Each line below that includes the word "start" is to be reported.

◆ **PROVIDED DATA**
===============

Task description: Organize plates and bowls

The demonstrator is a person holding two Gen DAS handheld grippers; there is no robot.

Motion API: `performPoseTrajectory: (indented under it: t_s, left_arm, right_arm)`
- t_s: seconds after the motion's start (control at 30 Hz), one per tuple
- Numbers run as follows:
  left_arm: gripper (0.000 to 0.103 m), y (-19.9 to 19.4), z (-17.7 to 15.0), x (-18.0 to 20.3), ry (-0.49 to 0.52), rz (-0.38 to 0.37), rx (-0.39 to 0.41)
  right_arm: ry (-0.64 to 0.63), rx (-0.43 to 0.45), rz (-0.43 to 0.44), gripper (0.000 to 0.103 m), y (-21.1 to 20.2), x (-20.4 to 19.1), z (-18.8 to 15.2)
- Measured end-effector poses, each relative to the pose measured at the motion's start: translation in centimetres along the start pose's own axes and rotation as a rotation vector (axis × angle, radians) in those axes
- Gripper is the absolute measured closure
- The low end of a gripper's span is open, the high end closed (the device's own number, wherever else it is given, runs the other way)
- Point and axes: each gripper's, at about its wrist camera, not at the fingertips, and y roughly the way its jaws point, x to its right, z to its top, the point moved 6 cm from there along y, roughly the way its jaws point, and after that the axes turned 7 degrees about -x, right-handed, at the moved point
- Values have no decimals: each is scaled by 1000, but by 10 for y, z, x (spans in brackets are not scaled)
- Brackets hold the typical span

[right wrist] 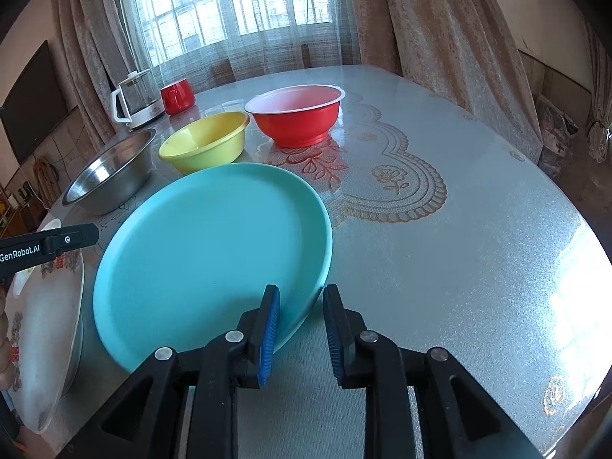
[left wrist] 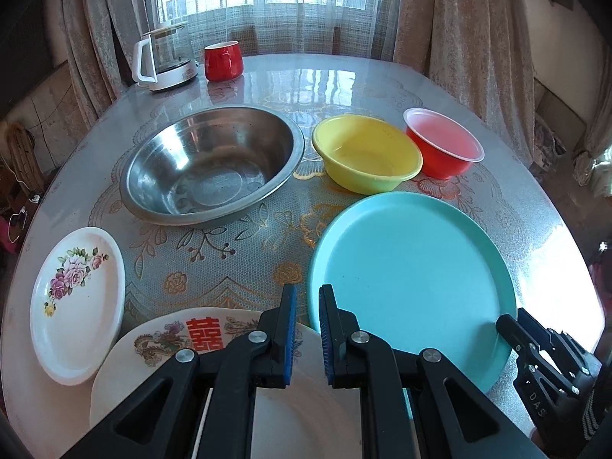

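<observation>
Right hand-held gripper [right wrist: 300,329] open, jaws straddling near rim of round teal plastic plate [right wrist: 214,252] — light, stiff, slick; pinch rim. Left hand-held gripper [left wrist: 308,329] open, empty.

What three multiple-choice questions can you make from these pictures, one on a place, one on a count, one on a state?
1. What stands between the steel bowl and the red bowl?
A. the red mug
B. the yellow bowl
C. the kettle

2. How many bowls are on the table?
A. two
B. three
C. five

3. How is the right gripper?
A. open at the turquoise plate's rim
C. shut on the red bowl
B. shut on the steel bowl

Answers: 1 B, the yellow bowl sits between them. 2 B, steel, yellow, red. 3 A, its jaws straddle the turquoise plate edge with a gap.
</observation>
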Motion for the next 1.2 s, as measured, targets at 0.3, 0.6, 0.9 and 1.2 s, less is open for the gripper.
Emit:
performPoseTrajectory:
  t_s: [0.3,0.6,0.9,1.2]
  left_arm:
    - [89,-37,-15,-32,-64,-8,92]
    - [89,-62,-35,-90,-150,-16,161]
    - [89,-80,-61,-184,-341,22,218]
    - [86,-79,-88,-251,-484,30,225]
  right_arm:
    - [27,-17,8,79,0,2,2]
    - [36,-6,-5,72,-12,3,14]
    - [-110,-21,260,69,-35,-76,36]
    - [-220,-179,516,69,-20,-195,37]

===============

◆ **EXPECTED ANSWER**
- t_s: seconds after the motion's start (control at 30 Hz), one per tuple
- Measured end-effector poses, each relative to the pose measured at the motion's start: translation in centimetres along the start pose's own axes and rotation as a rotation vector (axis × angle, radians) in those axes

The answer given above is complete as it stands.